Participants ranged in age from 14 to 70 and wore T-shirts, lanyards and drawstring cotton backpacks with the ShittCon logo.
They visited all the show’s sets and got to meet cast members including the Levys.
“They’ve had such a big impact on my life,” said a tearful Emmett Martin, a transgender SchittCon participant from Barrie, Ont., referring to Daniel Levy’s LGBTQ advocacy and his pansexual “Schitt’s” character.
“Dan has helped me a lot with my coming out and stuff. It’s really nice to see someone who’s pansexual on TV…. He’s one of my idols.”
Jennifer Robertson, who plays the mayor’s wife Jocelyn on the show, said she met a SchittCon couple from Michigan who had been at the set for nearly a week.
“They stood in the pouring rain for the whole day just to watch us go into the town hall and come out,” Robertson said.
“You can’t ask for better fans.”
With filming on the final season now finished in Goodwood, the cast and crew have packed up and gone, and the landmarks are back to business as usual.
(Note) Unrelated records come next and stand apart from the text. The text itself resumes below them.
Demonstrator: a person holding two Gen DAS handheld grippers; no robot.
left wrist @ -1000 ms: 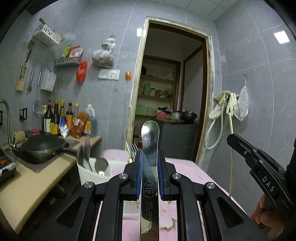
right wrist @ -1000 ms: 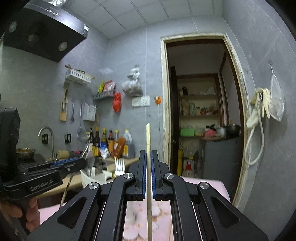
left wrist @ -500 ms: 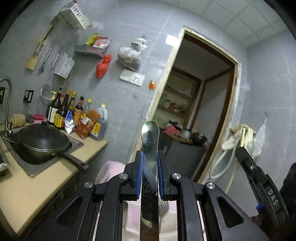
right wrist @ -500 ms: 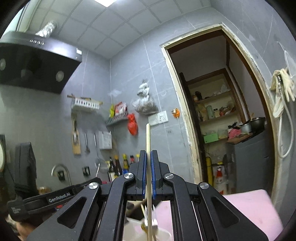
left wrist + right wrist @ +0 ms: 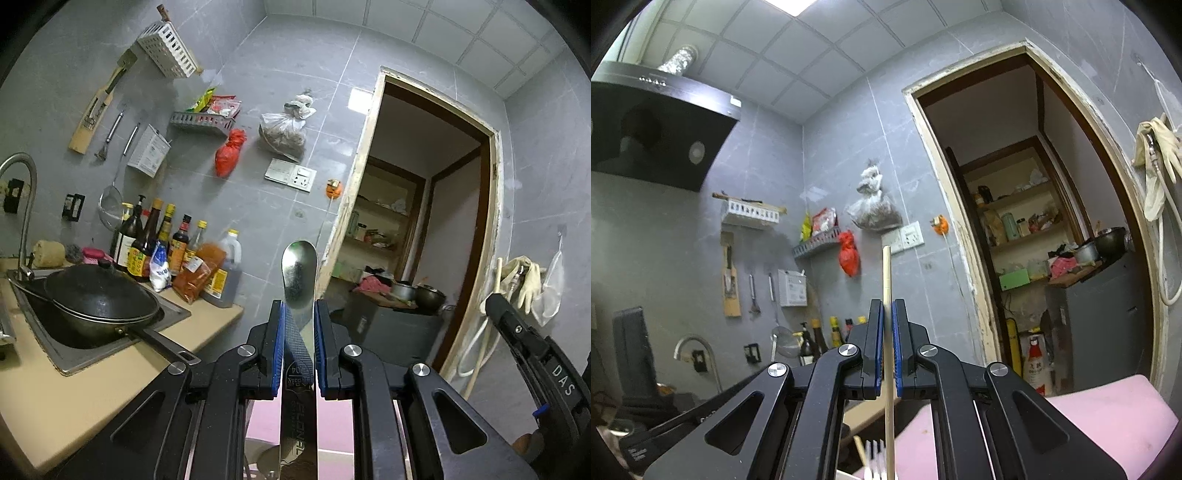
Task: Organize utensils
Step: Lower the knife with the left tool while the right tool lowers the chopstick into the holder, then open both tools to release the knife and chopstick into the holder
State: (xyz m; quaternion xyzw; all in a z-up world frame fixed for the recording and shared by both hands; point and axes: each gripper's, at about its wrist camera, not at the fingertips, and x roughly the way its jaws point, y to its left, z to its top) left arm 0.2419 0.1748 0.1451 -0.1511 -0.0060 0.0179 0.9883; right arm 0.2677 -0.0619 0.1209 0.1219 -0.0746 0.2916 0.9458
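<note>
My left gripper (image 5: 299,314) is shut on a flat steel utensil handle (image 5: 298,280) that sticks up past the blue pads, pointing at the wall and doorway. My right gripper (image 5: 887,314) is shut on a thin pale wooden chopstick (image 5: 887,273) that runs up between its pads. Both are held high and tilted upward. Below the right gripper, white fork tines (image 5: 875,458) show at the bottom edge. The right gripper's black body (image 5: 535,362) shows at the right of the left wrist view. The utensil holder is hidden.
A counter (image 5: 92,391) at left holds a black wok (image 5: 99,299) in the sink and several sauce bottles (image 5: 166,247). A pink table surface (image 5: 1108,410) lies below right. An open doorway (image 5: 1034,240) leads to shelves. A range hood (image 5: 653,136) hangs upper left.
Both grippers have tilted upward and risen. The white utensil holder and table have dropped out of the left view. Both grips stay shut on their utensils.
</note>
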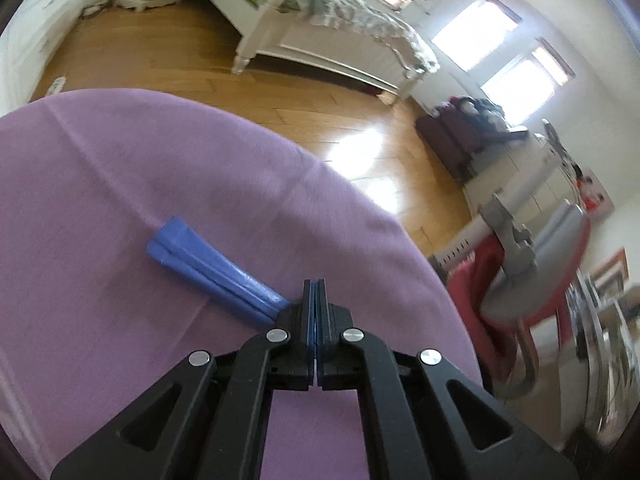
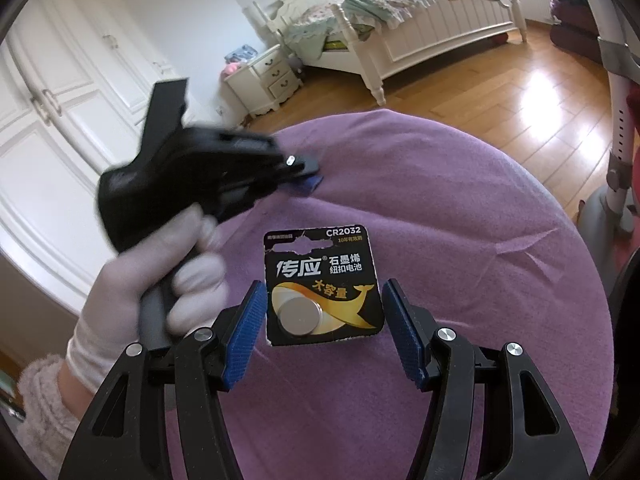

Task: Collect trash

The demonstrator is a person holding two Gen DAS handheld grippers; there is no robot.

Bob’s Garage is actually a workshop for a man who modifies and custom-builds wheelchairs, accessible beds, and furniture for people with special physical needs.
Rose Apothecary is the Goodwood branch of Toronto knitting shop Romni Wools.
And Cafe Tropical is a private residence.
Barton said they would love to have another production come into the area now that “Schitt’s” is gone.
“It was a big win for Uxbridge,” Barton said.
“It was something to talk about and laugh about, and we were very happy to have them.”